# Kellerfunde?



## Fie (30. Mai 2012)

Hallo zusammen,

was habt ihr denn so im Keller rumfahren? Gibt es darunter Dinge, die ihr im Leben nicht mehr braucht?

Ich suche granz dringend 8-fach Schalt- und Bremshebel in einem.
Evtl. noch das geeignete Schaltwerk dazu?

Auch eure restlichen Kellerfunde würden mich interessieren. 

Liebe Grüße

Micha


----------



## Fie (1. Juni 2012)

Das war wohl nix...

Mist!


----------



## MTB-News.de




----------



## MissQuax (1. Juni 2012)

Lass den Mädels doch mal etwas Zeit zum Suchen!


----------



## chayenne06 (1. Juni 2012)

hab keinen keller mehr, nur jetzt nen speicher  zählt der auch? 

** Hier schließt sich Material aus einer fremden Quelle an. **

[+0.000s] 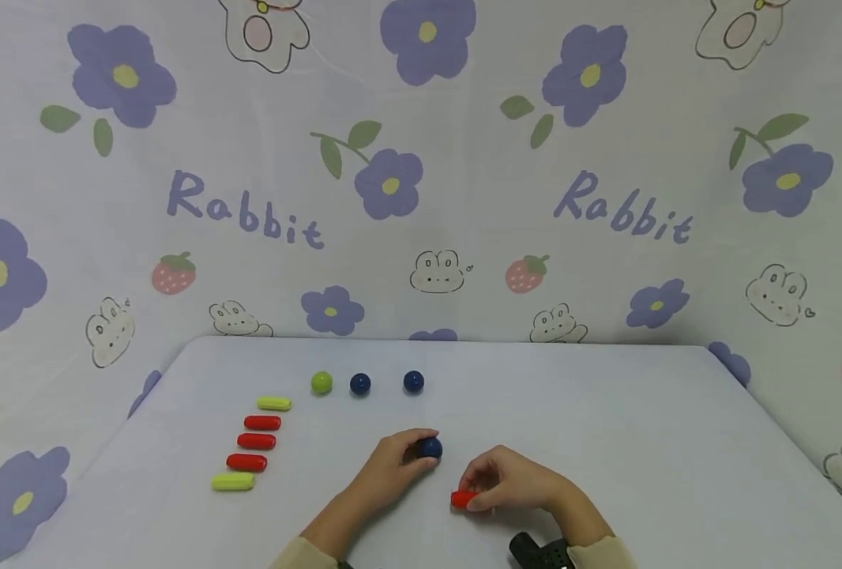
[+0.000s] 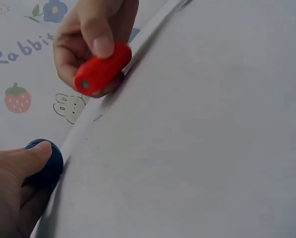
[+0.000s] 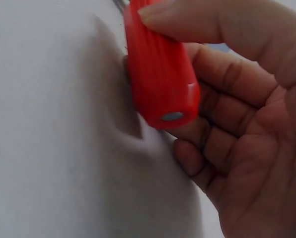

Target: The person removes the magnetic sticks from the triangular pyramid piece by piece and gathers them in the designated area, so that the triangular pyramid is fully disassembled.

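My left hand (image 1: 391,466) grips a dark blue ball (image 1: 431,448) between thumb and fingers, near the middle of the white table. In the left wrist view the same blue ball (image 2: 44,166) shows under the thumb. To the right and nearer the front edge, my right hand (image 1: 509,480) pinches a red rod (image 1: 462,499) between thumb and fingers. Close up in the right wrist view, the red rod (image 3: 163,79) has flattened sides and a round silvery spot on its end. The two held pieces are a short way apart.
Left of my hands, a slanting column holds a yellow-green rod (image 1: 274,404), several red rods (image 1: 256,442) and another yellow-green rod (image 1: 232,482). Behind stand a green ball (image 1: 321,383) and two blue balls (image 1: 360,385). A patterned cloth (image 1: 492,197) hangs behind the table (image 1: 641,427).
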The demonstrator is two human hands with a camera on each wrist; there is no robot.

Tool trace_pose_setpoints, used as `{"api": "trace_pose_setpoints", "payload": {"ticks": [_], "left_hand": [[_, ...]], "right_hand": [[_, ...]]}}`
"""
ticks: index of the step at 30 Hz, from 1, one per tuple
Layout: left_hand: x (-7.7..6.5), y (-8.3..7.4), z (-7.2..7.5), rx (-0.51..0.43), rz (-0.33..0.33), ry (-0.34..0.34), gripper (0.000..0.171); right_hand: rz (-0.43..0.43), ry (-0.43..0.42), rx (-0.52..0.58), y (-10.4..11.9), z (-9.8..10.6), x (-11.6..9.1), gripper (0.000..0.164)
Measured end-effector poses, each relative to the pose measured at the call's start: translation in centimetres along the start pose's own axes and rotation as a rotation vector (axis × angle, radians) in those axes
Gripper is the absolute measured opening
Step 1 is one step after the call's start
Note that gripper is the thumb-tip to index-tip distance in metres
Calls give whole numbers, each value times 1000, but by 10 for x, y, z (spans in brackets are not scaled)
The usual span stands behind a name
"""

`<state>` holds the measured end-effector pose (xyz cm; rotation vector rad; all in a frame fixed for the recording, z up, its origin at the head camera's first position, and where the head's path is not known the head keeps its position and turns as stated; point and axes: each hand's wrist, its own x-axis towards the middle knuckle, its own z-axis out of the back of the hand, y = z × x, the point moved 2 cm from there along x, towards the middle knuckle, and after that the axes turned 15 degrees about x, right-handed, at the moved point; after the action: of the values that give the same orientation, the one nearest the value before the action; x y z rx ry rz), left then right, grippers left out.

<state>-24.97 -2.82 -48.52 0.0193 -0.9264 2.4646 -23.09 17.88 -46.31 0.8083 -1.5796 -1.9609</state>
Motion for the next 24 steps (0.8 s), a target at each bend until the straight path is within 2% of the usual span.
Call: {"api": "trace_pose_setpoints", "payload": {"ticks": [5,9,16,24], "left_hand": [[30,3,-7,12,-20,-83,39],[50,2,-16,23,-46,-116,40],[73,-4,-28,69,3,-170,40],[94,-6,-32,126,19,-254,40]], "right_hand": [[-34,43,38,3,7,-6,19],[-72,80,77,3,12,-14,21],[-85,129,138,4,16,-25,24],[-67,151,171,5,21,-28,28]]}}
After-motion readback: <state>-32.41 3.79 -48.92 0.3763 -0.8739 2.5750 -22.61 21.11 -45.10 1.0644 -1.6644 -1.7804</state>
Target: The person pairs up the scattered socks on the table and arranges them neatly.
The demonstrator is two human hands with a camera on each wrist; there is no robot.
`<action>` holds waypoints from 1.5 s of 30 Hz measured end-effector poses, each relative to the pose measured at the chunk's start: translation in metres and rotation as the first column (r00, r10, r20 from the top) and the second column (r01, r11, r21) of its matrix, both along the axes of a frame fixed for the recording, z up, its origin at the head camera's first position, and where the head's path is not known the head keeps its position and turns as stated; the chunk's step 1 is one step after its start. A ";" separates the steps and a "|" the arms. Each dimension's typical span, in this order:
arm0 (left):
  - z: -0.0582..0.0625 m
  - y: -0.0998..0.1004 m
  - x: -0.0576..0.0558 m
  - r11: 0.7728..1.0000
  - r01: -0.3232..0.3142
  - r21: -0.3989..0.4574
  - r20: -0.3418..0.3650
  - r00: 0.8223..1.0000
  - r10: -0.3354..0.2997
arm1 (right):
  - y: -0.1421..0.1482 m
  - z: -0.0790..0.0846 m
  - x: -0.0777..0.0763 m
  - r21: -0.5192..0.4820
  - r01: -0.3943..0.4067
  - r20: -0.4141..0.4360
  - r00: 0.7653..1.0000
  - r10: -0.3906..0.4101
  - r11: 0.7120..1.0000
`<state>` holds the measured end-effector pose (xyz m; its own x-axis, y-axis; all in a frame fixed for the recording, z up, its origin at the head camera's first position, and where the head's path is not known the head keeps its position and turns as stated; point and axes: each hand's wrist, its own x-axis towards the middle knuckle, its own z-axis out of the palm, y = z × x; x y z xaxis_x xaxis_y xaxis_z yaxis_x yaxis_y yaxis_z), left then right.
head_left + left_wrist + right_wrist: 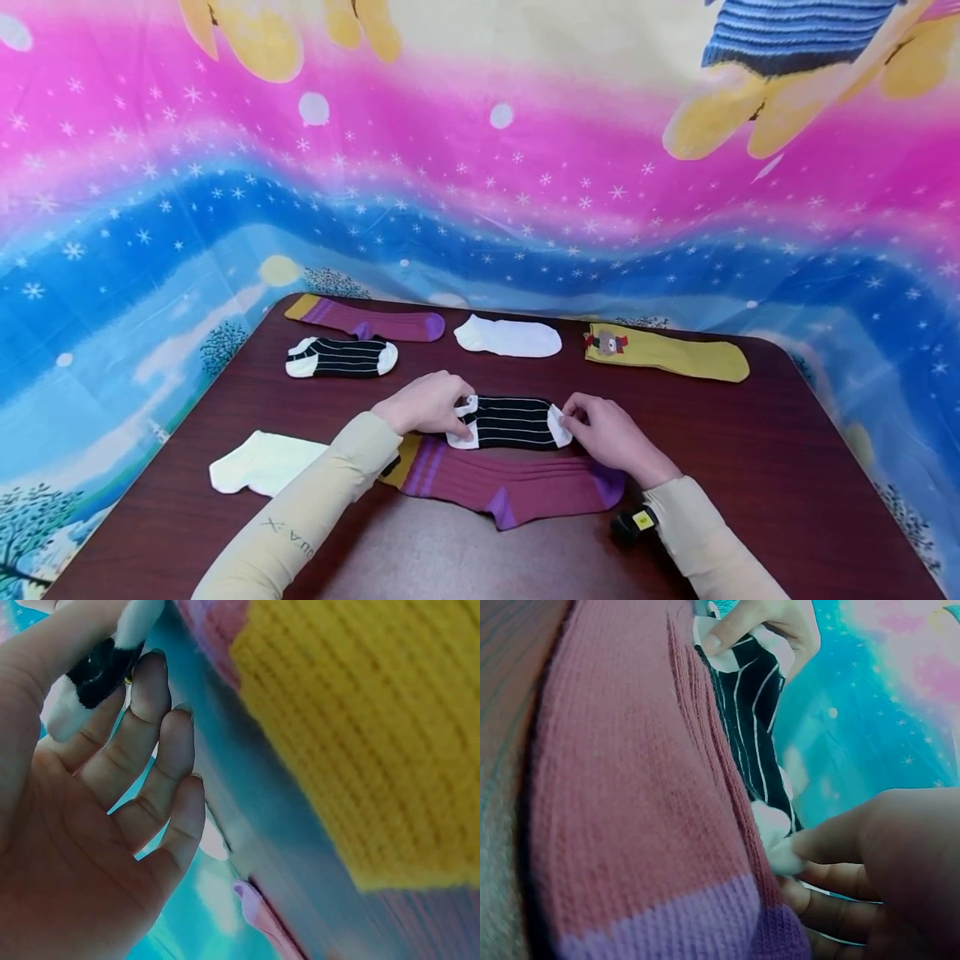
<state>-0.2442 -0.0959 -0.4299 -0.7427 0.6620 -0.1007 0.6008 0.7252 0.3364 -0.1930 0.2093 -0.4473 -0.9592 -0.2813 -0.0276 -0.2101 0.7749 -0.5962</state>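
Note:
A black ankle sock (513,422) with thin white stripes and white ends lies stretched sideways between my two hands. My left hand (431,403) pinches its left end at the white heel and cuff; in the left wrist view the thumb lies over the black-and-white fabric (99,671). With thumb and fingertips my right hand (609,432) pinches the white toe (771,825). Just in front of it lies a long maroon sock (465,483) with purple heel and toe and a mustard cuff (360,742), close under both hands.
Along the table's far side lie another maroon sock (386,322), a white ankle sock (510,337) and a mustard sock (675,354) with an animal motif. A second striped black sock (348,357) is at the left. My left sleeve partly covers another white sock (262,462).

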 end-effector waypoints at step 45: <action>0.008 0.021 -0.015 0.964 -0.028 0.263 -0.010 0.999 0.031 | 0.045 0.010 -0.011 -0.352 0.272 -0.001 0.957 -0.291 0.896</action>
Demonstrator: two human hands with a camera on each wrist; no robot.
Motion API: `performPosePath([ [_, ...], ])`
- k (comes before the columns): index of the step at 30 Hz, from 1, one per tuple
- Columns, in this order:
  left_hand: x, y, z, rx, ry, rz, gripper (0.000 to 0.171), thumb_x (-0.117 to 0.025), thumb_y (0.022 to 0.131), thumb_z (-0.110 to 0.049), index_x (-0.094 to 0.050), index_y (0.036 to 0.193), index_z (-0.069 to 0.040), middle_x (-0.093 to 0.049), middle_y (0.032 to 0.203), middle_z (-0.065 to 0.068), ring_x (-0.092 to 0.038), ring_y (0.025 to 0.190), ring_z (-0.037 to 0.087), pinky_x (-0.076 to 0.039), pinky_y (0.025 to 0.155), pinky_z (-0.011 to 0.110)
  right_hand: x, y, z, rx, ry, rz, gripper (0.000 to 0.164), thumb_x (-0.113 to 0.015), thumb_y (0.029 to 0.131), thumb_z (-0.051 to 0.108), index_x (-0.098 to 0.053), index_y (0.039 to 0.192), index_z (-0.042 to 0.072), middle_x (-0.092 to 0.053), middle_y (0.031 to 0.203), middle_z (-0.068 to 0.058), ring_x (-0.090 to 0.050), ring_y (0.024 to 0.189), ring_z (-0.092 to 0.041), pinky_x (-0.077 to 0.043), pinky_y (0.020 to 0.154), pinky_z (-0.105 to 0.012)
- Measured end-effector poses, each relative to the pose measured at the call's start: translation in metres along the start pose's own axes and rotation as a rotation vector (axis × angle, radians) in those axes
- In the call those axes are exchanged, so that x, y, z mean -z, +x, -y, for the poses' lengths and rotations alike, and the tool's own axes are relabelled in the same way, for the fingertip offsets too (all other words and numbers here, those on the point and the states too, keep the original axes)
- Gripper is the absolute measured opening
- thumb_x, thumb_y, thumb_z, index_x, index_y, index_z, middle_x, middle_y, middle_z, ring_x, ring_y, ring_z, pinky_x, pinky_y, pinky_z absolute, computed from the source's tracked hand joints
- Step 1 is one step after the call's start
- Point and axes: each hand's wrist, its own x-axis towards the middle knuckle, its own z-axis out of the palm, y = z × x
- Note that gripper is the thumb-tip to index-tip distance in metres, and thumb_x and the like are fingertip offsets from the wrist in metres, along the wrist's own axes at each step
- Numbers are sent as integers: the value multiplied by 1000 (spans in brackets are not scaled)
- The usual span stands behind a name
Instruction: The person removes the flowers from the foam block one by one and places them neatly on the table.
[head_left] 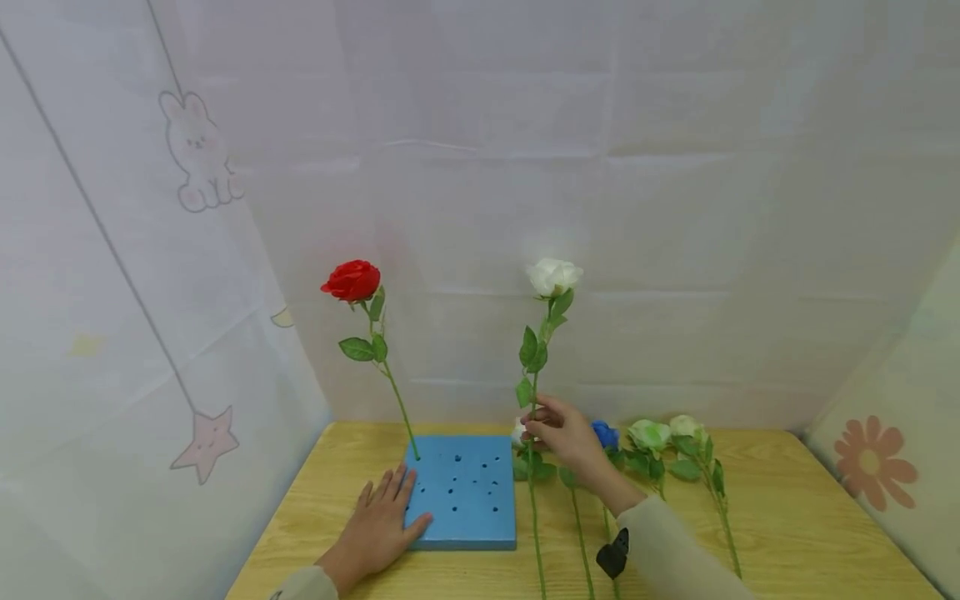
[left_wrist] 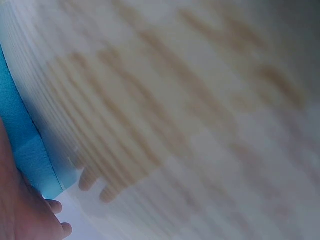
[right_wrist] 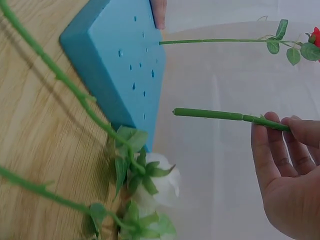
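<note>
My left hand [head_left: 377, 527] lies flat with spread fingers over the left edge of a blue block [head_left: 468, 529] pierced with several small holes. A red rose [head_left: 352, 281] stands in a hole near the block's back left corner, its stem leaning left. Right of the block, my right hand [head_left: 568, 440] pinches a white rose [head_left: 553, 277] by the stem, bloom up. In the right wrist view, the lower end of its stem [right_wrist: 207, 114] sticks out past the fingers [right_wrist: 282, 150], apart from the block. The left wrist view shows mostly blurred tabletop and the block's side [left_wrist: 25, 135].
Right of the block, more roses lie on the wooden table [head_left: 795, 508], stems towards me: a blue rose [head_left: 604, 434], a pale green rose [head_left: 649, 434], a cream rose [head_left: 686, 427] and a white rose [head_left: 518, 432] behind my right hand. A pale curtain [head_left: 675, 208] hangs behind the table.
</note>
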Motion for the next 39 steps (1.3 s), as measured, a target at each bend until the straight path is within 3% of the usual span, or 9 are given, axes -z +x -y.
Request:
performPosePath([
  [6,-4,1,3,-1,1,4,90,-35,98,-75,-26,162,-12,-21,167,14,-21,153,40,-15,117,69,19,-15,-4,24,-28,3,64,-67,98,8,-39,155,5,-67,121,-18,-71,101,-27,-58,88,-43],
  [13,-4,0,2,9,5,4,91,-36,98,-74,-26,162,-11,-21,167,14,-21,153,40,-16,117,69,43,-34,-4,24,-102,-2,66,-68,98,15,-38,156,4,-69,120,-12,-71,100,-20,-59,87,-41],
  [19,-4,1,2,10,0,10,92,-35,97,-76,-26,162,-11,-21,167,14,-21,153,40,-15,116,69,66,-49,-6,25,-87,10,69,-68,98,17,-34,156,-2,-66,125,-20,-70,107,-30,-59,86,-41],
  [24,-4,2,2,11,-6,16,94,-34,96,-77,-26,162,-11,-21,168,14,-21,153,41,-16,116,69,84,-62,-12,26,-46,44,70,-68,98,16,-34,155,-4,-67,122,-19,-72,104,-27,-58,88,-45],
  [33,-5,4,3,12,-7,9,94,-34,96,-78,-25,162,-13,-21,168,13,-21,153,41,-15,116,70,111,-89,-8,-89,-32,42,84,-70,97,22,-20,159,-5,-66,125,-18,-71,105,-30,-59,85,-43],
  [39,-4,3,1,18,-11,13,93,-36,96,-77,-27,162,-12,-22,167,15,-21,152,41,-16,115,70,127,-105,-4,-168,-39,37,78,-71,96,23,-30,158,-1,-68,119,-11,-70,103,-29,-60,83,-46],
])
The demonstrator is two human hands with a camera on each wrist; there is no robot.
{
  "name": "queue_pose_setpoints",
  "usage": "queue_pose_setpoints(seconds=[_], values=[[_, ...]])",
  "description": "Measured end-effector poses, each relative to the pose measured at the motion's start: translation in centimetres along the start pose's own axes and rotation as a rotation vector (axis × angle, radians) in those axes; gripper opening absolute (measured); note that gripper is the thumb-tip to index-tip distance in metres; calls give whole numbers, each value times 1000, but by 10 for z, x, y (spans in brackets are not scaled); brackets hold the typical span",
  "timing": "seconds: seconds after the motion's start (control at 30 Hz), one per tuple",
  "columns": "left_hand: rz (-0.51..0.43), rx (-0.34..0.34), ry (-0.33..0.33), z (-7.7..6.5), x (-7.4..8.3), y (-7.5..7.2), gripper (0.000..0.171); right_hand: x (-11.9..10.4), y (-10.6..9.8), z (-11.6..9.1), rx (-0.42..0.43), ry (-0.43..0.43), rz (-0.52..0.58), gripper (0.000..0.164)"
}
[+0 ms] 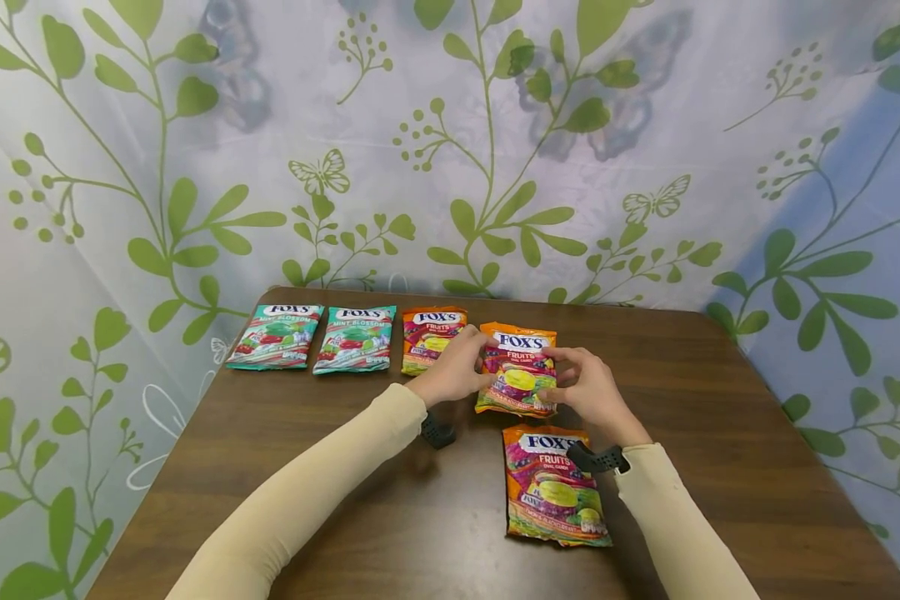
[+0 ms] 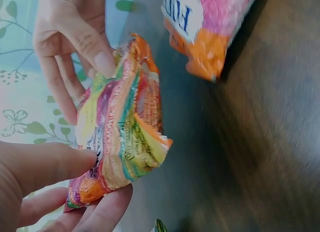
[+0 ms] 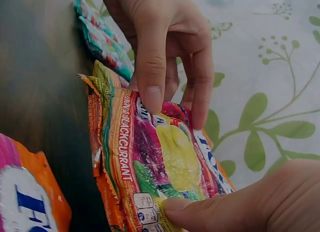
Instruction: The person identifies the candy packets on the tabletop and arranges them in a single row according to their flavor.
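Note:
Between my two hands is an orange FOX'S Fruits candy bag (image 1: 519, 375), raised and tilted off the table. My left hand (image 1: 456, 367) grips its left side, thumb (image 2: 55, 162) on the front and fingers behind. My right hand (image 1: 588, 387) holds the opposite side, with its thumb (image 3: 200, 212) on the printed front. A second Fruits bag (image 1: 555, 492) lies flat nearer the front, partly under my right wrist. Just left of the held bag lies a third Fruits bag (image 1: 429, 337), partly hidden by my left hand.
Two teal FOX'S Mint Blossom bags, one at the far left (image 1: 276, 337) and one beside it (image 1: 356, 340), lie along the back of the brown wooden table (image 1: 330, 467). A leaf-patterned cloth (image 1: 390, 167) hangs behind the table's back edge.

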State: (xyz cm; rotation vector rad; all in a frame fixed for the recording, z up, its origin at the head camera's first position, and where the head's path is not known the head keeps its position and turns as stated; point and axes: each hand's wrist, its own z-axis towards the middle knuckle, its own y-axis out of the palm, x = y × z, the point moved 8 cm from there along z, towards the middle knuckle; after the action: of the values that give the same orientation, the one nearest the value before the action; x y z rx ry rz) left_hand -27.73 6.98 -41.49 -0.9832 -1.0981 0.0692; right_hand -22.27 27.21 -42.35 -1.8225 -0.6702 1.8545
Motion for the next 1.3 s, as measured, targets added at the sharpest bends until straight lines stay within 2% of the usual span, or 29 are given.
queue_pose_setpoints(seconds=[0.07, 0.13, 0.23, 0.3, 0.47, 1.03, 1.3], values=[[21, 25, 28, 15, -22, 10, 59, 1, -2, 5, 7, -3, -12, 71], [38, 29, 21, 22, -24, 10, 60, 2, -3, 11, 13, -8, -22, 72], [50, 40, 20, 29, -25, 9, 60, 3, -6, 18, 14, -13, -24, 72], [48, 20, -12, 24, -5, 1, 58, 5, -9, 22, 11, -11, -20, 73], [71, 8, -30, 32, -4, 3, 59, 11, -13, 32, 0, -4, -21, 73], [42, 33, -102, 56, -21, 12, 56, 27, -10, 64, -12, 26, -43, 72], [-19, 29, -159, 62, -30, 20, 56, 36, -5, 71, 1, 52, -31, 69]])
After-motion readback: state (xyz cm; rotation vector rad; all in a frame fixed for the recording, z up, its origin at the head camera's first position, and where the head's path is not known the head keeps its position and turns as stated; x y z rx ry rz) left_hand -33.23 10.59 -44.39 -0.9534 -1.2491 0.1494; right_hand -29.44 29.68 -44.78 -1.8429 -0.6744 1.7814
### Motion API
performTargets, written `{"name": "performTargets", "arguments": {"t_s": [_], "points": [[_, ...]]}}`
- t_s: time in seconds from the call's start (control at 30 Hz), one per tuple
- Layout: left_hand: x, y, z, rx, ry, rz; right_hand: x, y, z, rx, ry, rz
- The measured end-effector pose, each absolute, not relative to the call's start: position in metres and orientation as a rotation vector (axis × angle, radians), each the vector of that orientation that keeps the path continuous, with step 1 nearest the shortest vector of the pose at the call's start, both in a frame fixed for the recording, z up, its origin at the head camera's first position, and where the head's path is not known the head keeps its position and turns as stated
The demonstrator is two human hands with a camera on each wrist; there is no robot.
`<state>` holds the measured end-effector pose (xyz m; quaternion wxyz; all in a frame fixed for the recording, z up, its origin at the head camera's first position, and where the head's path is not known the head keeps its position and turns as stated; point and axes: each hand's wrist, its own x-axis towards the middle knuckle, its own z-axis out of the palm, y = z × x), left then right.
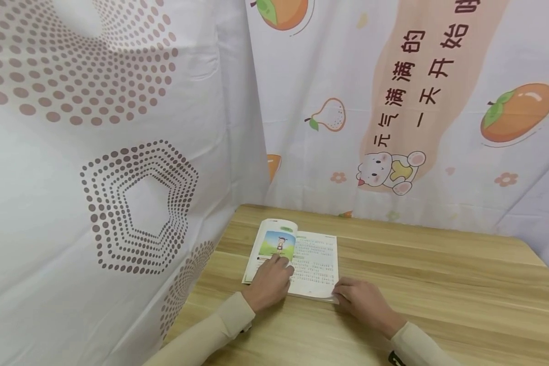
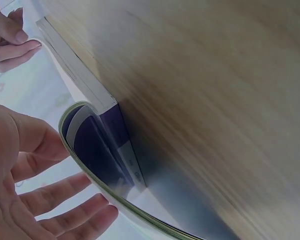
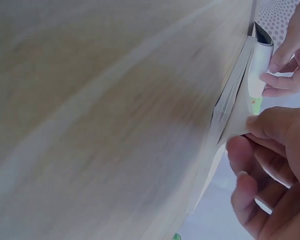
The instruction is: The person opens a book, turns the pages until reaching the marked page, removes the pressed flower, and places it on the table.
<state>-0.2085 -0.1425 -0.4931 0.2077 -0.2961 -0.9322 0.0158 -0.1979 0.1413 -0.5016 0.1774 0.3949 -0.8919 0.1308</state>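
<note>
Well, behind you-facing things first: a white back cloth (image 1: 297,76) printed with fruit hangs beside a white side cloth (image 1: 224,101) patterned in brown dots, both lightly creased. Below them, your table (image 1: 439,284) has pale, streaky wood grain. Your book (image 1: 313,262) lies open on it, between your two hands, its bottom edge toward you. Your left hand (image 1: 271,282) rests on the left page, fingers loose and spread along the outside of its curve, gripping nothing. Your right hand (image 1: 363,302) pinches the lower outer corner of the right page between thumb and forefinger. Both sleeves (image 1: 219,323) are cream fabric. The left pages bow into a rounded arch, while the right side is a flatter, straight-edged block of thin white paper. Between them, the spine (image 2: 115,125) is dark purple. A glossy-coloured picture (image 1: 274,241) sits above your left fingertips.
</note>
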Motion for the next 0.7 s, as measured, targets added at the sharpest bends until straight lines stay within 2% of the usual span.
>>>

wenn du aber speziell meinst, was wir mädels so an bike zubehör unbenutzt herumliegen haben, kann ich dir einen xt umwerfer und einen syntace vorbau anbieten. und meine rocket ron reifen


----------



## wintergriller (1. Juni 2012)

Ich glaube ich habe da noch was 

Ist allerdings kein Kellerfund, sondern recht neu, bzw. kurz gebraucht. Ich hatte gedacht Felgenbremsen würden mir am Hardtail reichen.....dem ist aber nicht so und der Schalt-Bremshebel musste wieder weichen!

Ich meine es ist ein Deore LX Schalt-Bremshebel(eigentlich 9fach, ich habe ihn aber als 8fach gefahren) ob ich noch ein Schaltwerk habe muss ich mal schauen....

Brauchst du nur den einen Hebel? Oder beide?

Ich schau am WE mal und melde mich dann.....

Gruß,
Dani


----------



## Honigblume (1. Juni 2012)

Reifen, Reifen und nochmal Reifen. Liste auf Anfrage 

Verstellbarer Vorbau, eine Sattelstütze mit Versatz, Griffe, Hörnchen, Dämpferpumpe, Bremsbeläge die noch lange nicht runter sind, Pedale...


----------



## wintergriller (4. Juni 2012)

War wohl nix.... zumindest in der Garage habe ich diese blöden Hebel nicht wieder gefunden :-(


----------



## Freizeitpferd (6. Juni 2012)

Da schliesse ich mich an. Ich suche ebenfalls: 
Schaltgriffe XT 3/8fach 
Schaltwerk XT 8fach

Ansonsten habe ich auch noch einigen alten Kram herumliegen (Vorbauten, Pedalen, Bremsschalthebel, Laufräder). Aber nichts hochwertiges.
Die besseren Sachen verschleisse ich selbst. 

Gruß
Freizeitpferd


----------